Enfin bref, derrière ces façades de bonnes manières, j’en ai vu de la connerie en barre. Notez que l’endroit le plus propice pour en entendre s’avère être à proximité des tablées réservées au buffet froid. Là, on discute le bout de gras sur la voisine qui est une morue, mais qu’on appellera avec tendresse « la chiante », on taillera au PDG d’une firme le costume de « mal luné », et le chauffeur bosniaque à l’accent infernal sera classé parmi les « handicapés sociaux ». Ben voyons, messieurs dames, parce que du débile profond, de l’abruti grand teint, ça n’existe pas chez les nantis ! Qu’importe, je songe au plaisir cruel auquel je me suis adonné en les voyant ivres, et se jetant alors les mêmes insultes que ces mêmes prolétaires utilisent. Amusant, bas, méchant… Oui, je confirme, c’est petit et égocentrique, mais ça me fait marrer.

Maintenant, mon sort est scellé. Ces salopards en Gucci et Chanel m’ont fait sauter le bouchon pour s’en coller une bonne couche dans le cornet. Ah, c’est bon le Piper hein ?! Salauds ! Bourrez vous la meule jusqu’à plus soif, histoire que moi, votre bouteille de champagne, je puisse savourer une revanche mesquine. Quand est-ce que madame de la chose va aller faire son petit vomi élégant ? Tiens, les deux larbins se chargent de la traîner jusqu’aux toilettes.

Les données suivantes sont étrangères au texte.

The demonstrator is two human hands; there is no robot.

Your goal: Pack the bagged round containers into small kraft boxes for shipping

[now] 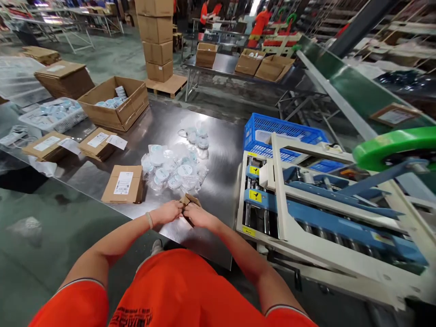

Au chiotte la vieille ! Ca y est, je suis vidée de mon essence, on me balance dans la grande poubelle, au milieu des cartons de jus de fruits et des papiers gras des petits fours. M’en fous, je serai recyclée, moi. On me reverra bientôt, et avec un peu de chance, je serai à nouveau là, pour le prochain noël, à me payer la fiole des péteux enrubannés, des blaireaux à cravate, et des maîtresses de maison jamais saoules mais toujours « pompettes ». Connasse : quand tu bois, tu est saoule, comme tout le monde !

Allez, c’est la benne, le compacteur. Salut les plateaux de fruits de mer ? Vous en avez empoisonné un au moins ? Ouais ! Cool ! Bien joué les mecs ! Oh, des boites d’aspirine ! Alors les filles, on a soigné les gueules de bois ? Rendez-vous l’année proch…

« Hé, Norbert, t’as pas entendu un truc causer là ? », demande Julien en pressant le bouton du compacteur de son camion. « Toi mec, t’as trop fait la fête je crois », répond son collègue en sautant sur le marchepied pour faire signe au chauffeur d’avancer à la poubelle suivante.